エッセイ
早熟な友人の影響で、中学生の頃からジャズを聴いてきた。マ
イルス・ディビスやジョン・コルトレーンといった正統派を聴いてい
たはずなのに、いつの頃からか、ガトー・バルビエリも聴くようにな
ってしまった。
ガトーは、'60年代の終わりに出てきたあまり有名ではないアル
ゼンチン出身のサックス奏者である。南米音楽とジャズとの融合と
いうイメージで、小さなレコード会社から何枚かのレコードを出して
いた。
彼が有名になったのは、何と言ってもベルトリッチ監督、マーロ
ン・ブランド主演の映画「ラスト・タンゴ・イン・パリ」('72)の音楽を
担当してからだろう。私が大学を卒業した年の映画である。その成
功に気をよくしたのか、その後、彼はアメリカに渡り、A&Mなどのメ
ジャー会社と契約をして、矢継ぎ早に多数のレコードを出したが、
音楽的な評価は低いものであった。
しかも、ガトー・バルビエリが好きだということは、実は、どうやら
大変に恥ずかしいことらしいのだ。彼のジャズは二流であり、実は
自分もガトーのファンであるということは、恥ずかしくて他人には言
えない、と書いているジャズ評論家もいたぐらいだ。
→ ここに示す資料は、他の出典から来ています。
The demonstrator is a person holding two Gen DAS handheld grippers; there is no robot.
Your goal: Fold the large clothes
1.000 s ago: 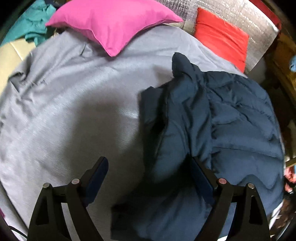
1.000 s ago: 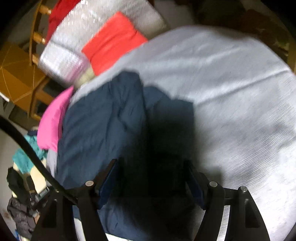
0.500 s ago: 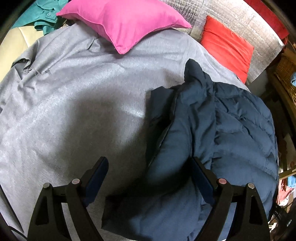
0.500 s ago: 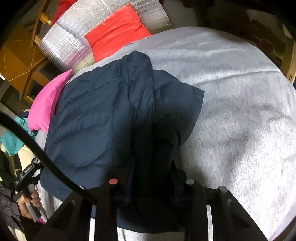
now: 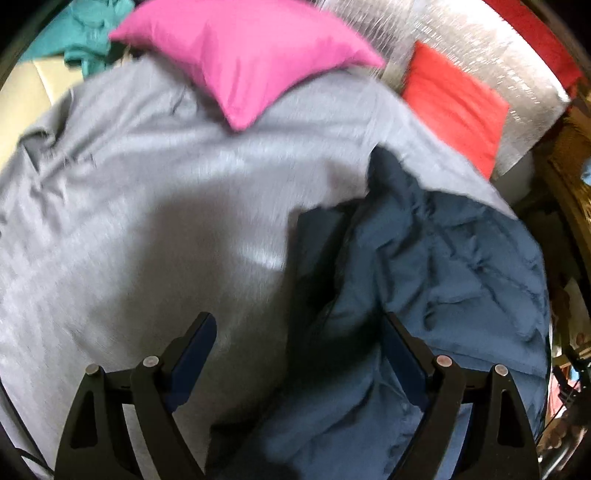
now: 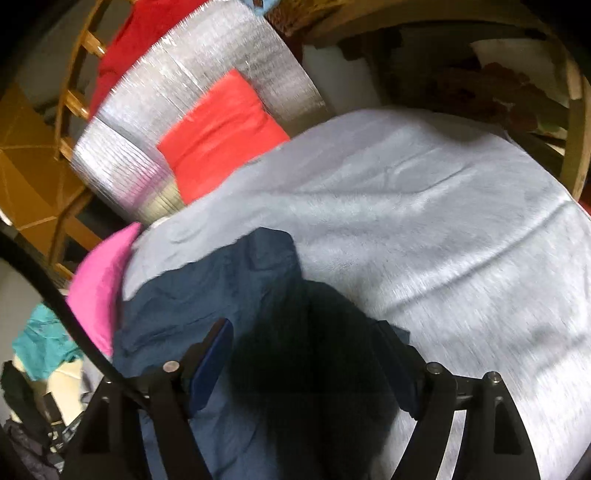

(と言うこと
は、裏を返せば、かなりの隠れファンがいると言うことにもなるの
だが)。
確かに彼のサックスの音色には品がない。しかし、私はガトーの
独特の音色が好きで、それからも聴き続けていた。彼の音色には
ザラザラとした場末のようなもの悲しさがあり、一度はまってしまう
と抜けられない魅力があった。いわゆる、これでもかというような
「泣き節」である。ジャケットにはいつも、ソフト帽をかぶっておそら
くは粋だと思っているであろう格好の本人が写っていた。
始めての就職先であった静岡では、街はずれの線路脇にジャズ
喫茶店があり、休日のお昼時にはよく出かけていた。少し寂れた
地方都市の晴れた休日の昼下がりをイメージして欲しい。そこで
ガトーをリクエストしては聞いていたのだ。
それからしばらくして、一線から退いたのか、ガトーの名前は全く
聞かなくなってしまっていた。
20年近くが経った3年前のある日、岡山表町の専門店で見慣れ
ないガトーのCDを見つけた。レジのお兄さんに、
「ひょっとすると、これはガトーの新作か?」と尋ねると、
「そうだ」と言う。
買おうか、という思いに、しかし、ひょっとして昔のガトーと違って
しまっていたら、という不安がよぎる。そんな私の迷いを察したの
か、そのときである、レジのお兄さんがぽつんと言ったのは、
「相変わらず泣けるよ」。
「(えっ!)・・・泣けるかい?」
「まあ、今どきの作品だから、打ち込みが入ってしまっているけど、
泣けるよ」。
早速そのCDを購入したことは言うまでもない。久しぶりに聴くガト
ーの音色は昔のままであった。
それからガトーは年に1枚の割合でCDを出している。
ジャケットには、白髪になりながらも相変わらずソフト帽をかぶっ
た彼自身の写真が載っている。いつまでもナルシストなのだな。相
変わらずの泣き節。あるCDの中の曲名は、生まれたばかりの孫
の名前だったりしていた。
変わらないガトーのざらついた音色を聴きながら、彼にとっては
幸せな一生なのだろうな、と思ったりする。悪評にも関わらず自分
の好きな吹き方で貫き通して、再びこうしてCDを出しているのだか
ら。東洋の片隅の島国で、二十年間以上にもわたって聴き続けて
いるファンがいることなど、思いだにしないのだろうけれども。